In the meantime, having never made waffles, I had not even a plain old waffler, so I had to set about finding one. Sadly, none of my friends or relations had added a waffle iron to their wedding registries (or had they, this wish was not fulfilled), and so I was left to purchase one — not a Belgian waffle iron, mind you, a classic, flat waffle iron. I shopped around at a discount housewares store, where they had nary a waffle iron — not even Belgian, and then, in all the excitement of being in a retail store after 15 months of underemployment, proceeded to break a mirror in their wall art department.
I returned to my trusty world wide web (where I am unable to break any mirrors, and, clearly, where I should have stayed in the first place), where I located the least expensive waffle iron I could find; one that also happened to appeal to my rustic cooking sensibility — an unseasoned cast iron over-the-gas-stove-or-campfire jobby.
I mean, while I’m working on what will or won’t waffle, why not add the extra step of seasoning cast iron to the mix? That only takes a day or so.
My decision to purchase the cast iron waffle iron was also influenced by price and quality concerns. It turns out that the lower-priced electric waffle makers were a bit chintzy-looking, and didn’t get rave reviews for functionality. And one thing I knew was that I wanted rave reviews. Of whatever the heck I waffled.
The camping-set reviewers all seemed to love this waffle maker, and so I one-clicked my way to cast iron waffle maker ownership.
After an unsuccessful half hour of furiously scrubbing the cast iron plates with hot, soapy water to remove the protective layer of paraffin wax (it prevents rusting, and seemingly prevents its own removal), not including five additional minutes of chiseling wax off of the plates with my thumbnails (cast iron is a mighty fine nail file, might I add), I finally resorted to melting the wax off in the oven. The plates sat on a rack in a 350ºF oven for one hour while a piece of aluminum foil sat on the rack below them to catch any drippings.
Once the plates had cooled completely, I coated them with canola oil, then placed them back in the oven, turned the temperature back up to 350ºF, and let them bake for an hour, then turned off the heat, and allowed them to cool in the oven.
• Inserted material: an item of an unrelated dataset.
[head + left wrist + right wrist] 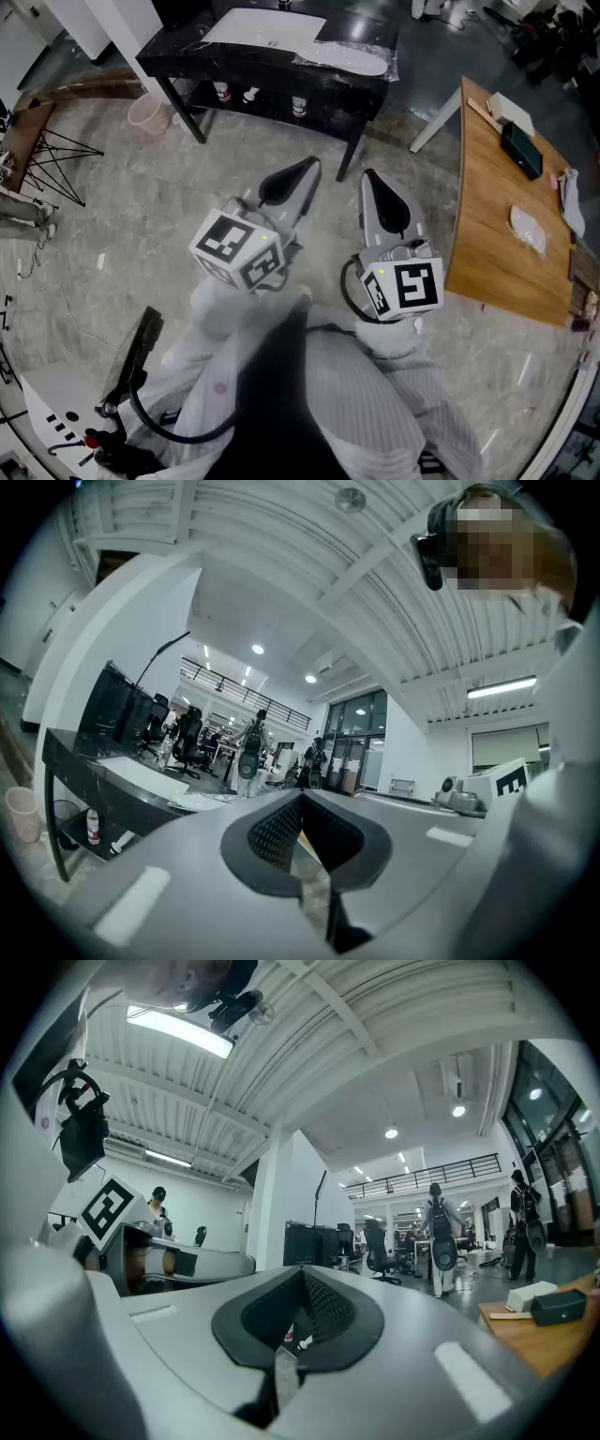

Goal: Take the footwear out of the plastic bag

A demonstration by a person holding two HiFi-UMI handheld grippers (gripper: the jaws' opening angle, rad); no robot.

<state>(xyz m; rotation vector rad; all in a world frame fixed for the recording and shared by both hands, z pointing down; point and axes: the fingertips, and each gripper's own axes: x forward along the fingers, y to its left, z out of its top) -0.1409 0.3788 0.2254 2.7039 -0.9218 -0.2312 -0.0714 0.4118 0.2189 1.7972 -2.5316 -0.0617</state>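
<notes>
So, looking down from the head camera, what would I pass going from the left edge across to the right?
black wire stand → pink bin → left gripper → right gripper → wooden table

Open floor [141, 220] — black table [272, 82] ahead

Grey mottled stone floor [112, 216] underfoot. Up ahead stands a glossy black table with a lower shelf [178, 58], and a pale pink round waste bin [147, 114] sits just beside its left leg. A light wooden tabletop [487, 234] is at right. Overhead, a white ribbed ceiling [309, 1072] carries a glowing strip light [178, 1030]. Tall dark-framed glass doors [356, 738] show far off.
</notes>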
When using cast iron wafflers, it’s generally advisable to make a sacrificial waffle or two before getting into the edible waffles. This way, if any of your seasoning oil has collected and then flakes off, it ends up on your pre-waffle waffles. For this batch of waffles, I patched together a couple pieces of roll-sized oatmeal-apple bread dough I had in the freezer.
As it turns out, oatmeal-apple bread waffles like a charm, and there appeared to be no seasoning flakes attached to the finished waffle, so, after taking pictures of the waffle, I promptly ate it. (That's the photo at the top of this post). Crispy on the outside, chewy on the inside, and savory — I made a mental note that a sandwich of waffled oatmeal-apple bread with Gorgonzola dolce, Granny Smith apple slices, and Black Forest bacon would be a nice addition to my lunchtime menu options.
However, my primary goal was to waffle my favorite apple cake, though when I started envisioning a completed dessert waffle stack, a pint of Kafe Lila’s Brown Sugar Banana ice cream was calling out to me, and the thought of caramel sauce and chopped toasted walnuts also beckoned.
I modified the apple cake recipe by substituting 1/2 cup of light brown sugar for 1/2 cup of the granulated, using 3 ripe bananas (not over-ripe, just ripe) sliced into 1/8-inch rounds, and macerating the bananas with 2 tablespoons plus one teaspoon of cinnamon-sugar to create a brown sugar-banana cake.
So does brown sugar-banana cake waffle? Um, yeah, kinda.